Tuesday, October 04, 2011

Would you f*ck me? I'd f*ck me; I'd f*ck me so hard.

Personally, the title of my post is probably one of my favorite quotes from a movie ever. Not just because it's explicit and fun to say aloud but because it stuck out to me so deeply the first time I watched Silence of the Lambs in a way that few movies ever had. I saw the film when I was young and at a point where I didn't exactly know how I felt about my own sexuality because I wasn't as consumed with giving Valentine's hearts and blowing kisses to the boys in my class as the other girls were. I knew that I deviated from the norm and I felt guilty because of it. So, when I saw this film and realized that there are other people who are just as (maybe not just as but in the neighborhood of) strange as I am, I didn't feel quite so alone. What went over my head when I was girl was that Buffalo Bill wasn't meant to empower and encourage those of differing sexual backgrounds but villainize and ostracize them. Albeit he is a crazed murderer, but why does he also have to be a pan-sexual crazed murderer?
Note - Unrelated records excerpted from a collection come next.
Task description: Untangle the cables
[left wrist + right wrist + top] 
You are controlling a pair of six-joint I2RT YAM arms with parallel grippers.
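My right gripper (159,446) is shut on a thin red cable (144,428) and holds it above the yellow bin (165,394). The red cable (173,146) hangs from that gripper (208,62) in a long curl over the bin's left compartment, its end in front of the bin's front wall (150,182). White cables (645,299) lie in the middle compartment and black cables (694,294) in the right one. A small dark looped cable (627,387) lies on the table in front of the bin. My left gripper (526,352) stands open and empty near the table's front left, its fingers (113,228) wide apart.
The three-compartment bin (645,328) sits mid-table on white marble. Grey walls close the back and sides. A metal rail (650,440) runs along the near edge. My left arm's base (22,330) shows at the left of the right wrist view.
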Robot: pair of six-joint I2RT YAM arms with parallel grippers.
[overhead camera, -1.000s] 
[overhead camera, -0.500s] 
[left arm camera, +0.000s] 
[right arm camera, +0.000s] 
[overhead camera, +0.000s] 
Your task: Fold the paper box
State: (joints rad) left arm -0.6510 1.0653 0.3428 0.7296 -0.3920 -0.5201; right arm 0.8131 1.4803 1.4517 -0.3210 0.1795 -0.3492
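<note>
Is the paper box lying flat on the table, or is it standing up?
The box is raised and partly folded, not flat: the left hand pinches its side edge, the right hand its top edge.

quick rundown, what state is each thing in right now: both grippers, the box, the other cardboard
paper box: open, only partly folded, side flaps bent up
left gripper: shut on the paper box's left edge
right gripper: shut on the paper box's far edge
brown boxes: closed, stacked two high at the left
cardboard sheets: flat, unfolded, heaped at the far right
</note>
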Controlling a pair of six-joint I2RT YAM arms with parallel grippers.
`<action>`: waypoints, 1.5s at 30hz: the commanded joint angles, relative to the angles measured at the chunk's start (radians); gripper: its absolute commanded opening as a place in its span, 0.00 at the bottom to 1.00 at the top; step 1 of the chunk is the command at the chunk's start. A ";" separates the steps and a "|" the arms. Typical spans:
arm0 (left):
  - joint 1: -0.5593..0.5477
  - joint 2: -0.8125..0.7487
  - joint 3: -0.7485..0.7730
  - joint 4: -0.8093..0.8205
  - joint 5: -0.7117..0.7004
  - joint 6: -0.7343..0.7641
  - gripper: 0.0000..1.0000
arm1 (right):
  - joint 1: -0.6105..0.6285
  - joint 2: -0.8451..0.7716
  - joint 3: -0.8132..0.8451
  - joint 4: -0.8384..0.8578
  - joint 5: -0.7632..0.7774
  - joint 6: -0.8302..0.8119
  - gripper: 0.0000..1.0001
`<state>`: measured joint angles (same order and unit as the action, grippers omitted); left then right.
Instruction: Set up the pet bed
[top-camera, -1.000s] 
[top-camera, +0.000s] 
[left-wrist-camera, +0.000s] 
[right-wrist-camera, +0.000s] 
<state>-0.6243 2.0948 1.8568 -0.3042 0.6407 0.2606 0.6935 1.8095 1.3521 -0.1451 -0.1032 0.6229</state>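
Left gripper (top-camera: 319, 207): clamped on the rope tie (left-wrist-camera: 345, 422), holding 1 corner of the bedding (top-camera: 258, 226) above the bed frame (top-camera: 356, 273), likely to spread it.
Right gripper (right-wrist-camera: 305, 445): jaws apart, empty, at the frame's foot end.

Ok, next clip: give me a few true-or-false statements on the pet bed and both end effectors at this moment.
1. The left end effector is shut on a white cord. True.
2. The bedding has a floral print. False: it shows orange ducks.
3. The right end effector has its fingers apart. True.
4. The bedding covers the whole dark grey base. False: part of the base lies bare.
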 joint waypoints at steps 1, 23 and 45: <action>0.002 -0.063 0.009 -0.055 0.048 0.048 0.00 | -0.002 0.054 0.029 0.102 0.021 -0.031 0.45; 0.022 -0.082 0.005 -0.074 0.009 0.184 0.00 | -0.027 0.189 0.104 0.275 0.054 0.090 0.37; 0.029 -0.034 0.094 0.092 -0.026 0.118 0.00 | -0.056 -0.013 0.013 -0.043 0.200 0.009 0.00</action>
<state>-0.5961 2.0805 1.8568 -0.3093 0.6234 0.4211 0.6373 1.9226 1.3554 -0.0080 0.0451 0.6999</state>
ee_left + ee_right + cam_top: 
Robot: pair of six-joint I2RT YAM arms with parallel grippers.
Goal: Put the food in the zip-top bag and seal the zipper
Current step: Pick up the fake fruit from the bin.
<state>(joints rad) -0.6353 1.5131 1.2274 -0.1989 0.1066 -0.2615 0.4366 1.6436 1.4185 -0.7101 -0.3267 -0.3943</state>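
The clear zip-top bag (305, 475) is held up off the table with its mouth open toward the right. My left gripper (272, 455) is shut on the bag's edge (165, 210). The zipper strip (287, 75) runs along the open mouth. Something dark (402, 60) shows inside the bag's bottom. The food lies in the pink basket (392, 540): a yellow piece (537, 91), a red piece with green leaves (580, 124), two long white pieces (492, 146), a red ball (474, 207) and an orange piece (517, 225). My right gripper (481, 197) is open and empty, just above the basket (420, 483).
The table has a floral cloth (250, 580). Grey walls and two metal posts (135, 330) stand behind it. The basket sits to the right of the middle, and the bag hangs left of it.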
I feel that part of this answer is in Bersani's essay "Against Monogamy." In a certain section Bersani dissects the Oedipus complex and how it is relative to the formation of bisexual desire. Refering to Freud, Bersani concludes that bisexuality is not a mixture of homo- and hetero-sexuality but more so double heterosexuality in which two different psyche's are attracted to each parent (and therefore each sex) within one person. I thought this was really fascinating in that the Oedipus complex is generally described as a set in stone thing that happens to boys which determines their sexuality, vice versa with the Electra complex for girls. This essay works to call this into question, as what place do gender roles really have in psychoanalytic observation; none, if it's legitimate science. When I thought of this further, I wondered why the essay made no case for pan-sexuals, considering that their explanation of bisexuality sounds kind of similar. Then I again realized that I was a reading an essay on monogamy and it's place in popular culture, something which pan-sexuality for the most part has no place in. Bisexuality, though it also supposedly screws with monogamy is more easily digested by society because although it calls your sexuality into question, it still allows one to retain a tiny bit of socially normative heterosexuality. Pan-sexuality throws away not only the categorizations of sexual orientation but also sex as a whole, rattling structures not just of gender assignment but of human physiology. To accept pan-sexuality as legitimate is tear down and rebuild much of our culture, effort which we have not shown to want to put in for a group that tramples all over the things we've worked to put in place. Therefore, the only logical way to respond is to blacklist pan-sexuality as another weird thing that only weird people (like serial killers apparently) do. So much for psychoanalytic understanding.

-Jheanelle G.

p.s. Look how early I did my blog!! First time for everything lol.

1 comment:

  1. Bersani makes some very complex points we will try to parse out in class. The taxonomic choice of "bisexuality" is problematic as it, at first glance, seems to reiterate the notion of a two-possibility system that only gets multiplied (the binary-ness of it remaining intact in some ways). Yet I believe what you really mean by "pansexuality" is what we would call Queer-ness. Because even "pansexuality" seems to suggest an increase in possibilities whereas Queer supposedly means a different kind of perception of erotic possibilities all together. Queer is not so much the opening to any kind of "object" but also any kind of configuration of self. And, mostly, queer as a necessarily shifting, fluid and ungraspable model. So it's not so much about allowing oneself to desire a variety of objects but occupying a dynamic position in which the object, the self and the object-self relationship are never a given.